The NLM calls for loans to debtor nations from the International Monetary Fund (IMF), which imposes strict requirements on the debtor. It must slant its economy toward export, and must radically cut back its social programs, such as education and health care. In Nicaragua, these deprivations are clearly visible in the decline of educational opportunity and strikingly in the lessened health care. There are local clinics in the cities and the country, but according to the doctors who spoke to us, the services they offer are minimal: charting of children's development, vaccinations, mammograms (not free), free medicine --when there is any. One dentist serves 37,000 people. Maria seemed to speak for the Arenal solidarity group when she declared emphatically: “I think it is a disgrace that we have allowed them to take our revolution away from us! Cuba has done it better!"

Were there any bright spots in our picture of Nicaragua? Yes! The entrepreuneurship of the women at the sewing cooperative, the vigor and determination of the members of the solidarity group in Arenal, the ability to organize,-- and the dances and music performed for us by university students. These were marvelous, and our week was brought to a thrilling conclusion by a performance of the Ballet Folklorico Nicaraguense in Managua. Viva the arts!

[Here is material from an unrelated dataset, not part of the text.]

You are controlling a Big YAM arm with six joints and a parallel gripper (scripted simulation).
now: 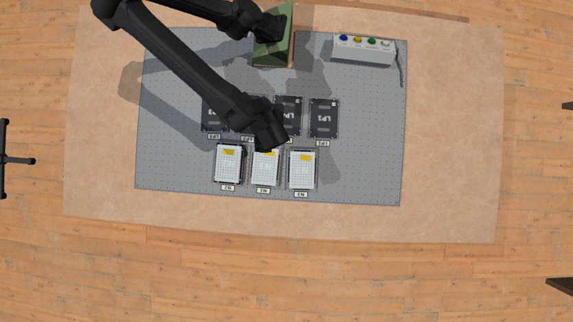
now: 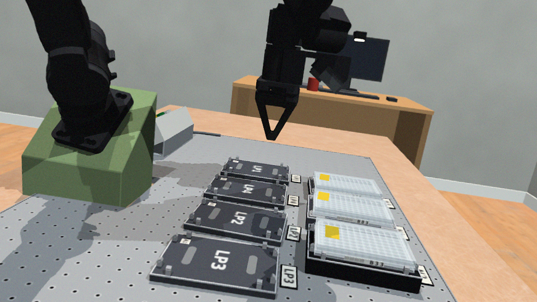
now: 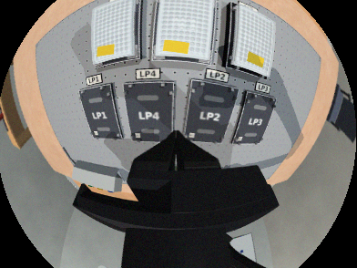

With Maria's exclamation in mind, we wondered what we would find in Cuba. What would forty-five years of Fidel's dictatorship and a US embargo have done to that country? Ariel, our Cuban long-termer, brought home a color TV set from Nicaragua, attesting to the increased variety of consumer goods achieved as predicted under the NLM. He warned us that Cuba was not a paradise, but he was obviously happy to be home, and immediately threw a party for us and introduced us to his mother, wife, and eight-year-old son. We all admired his house, which showed the effects of his own craftsmanship and was in contrast to most of the housing in Cuba—shabby and deteriorating.

During our week in Cuba we were again caught up in a whirlwind of learning experiences: a tour around Havana and a chance to shop in its farmers' market and artisans' market, a tourof a cigar factory, visits to two museums, a health clinic, a maternity center, a performing arts school, and an agricultural cooperative, a two-day stay in historic Santa Clara in the center of the island, a visit to the Ché Guevara memorial, lectures from the Director of the Martin Luther King Center , and from an economist, Gladys Hernandez. Finally we met with a representative of the Cuban Foreign Policy Office and with Mr. Daniel Sainz of the United States Interest Section.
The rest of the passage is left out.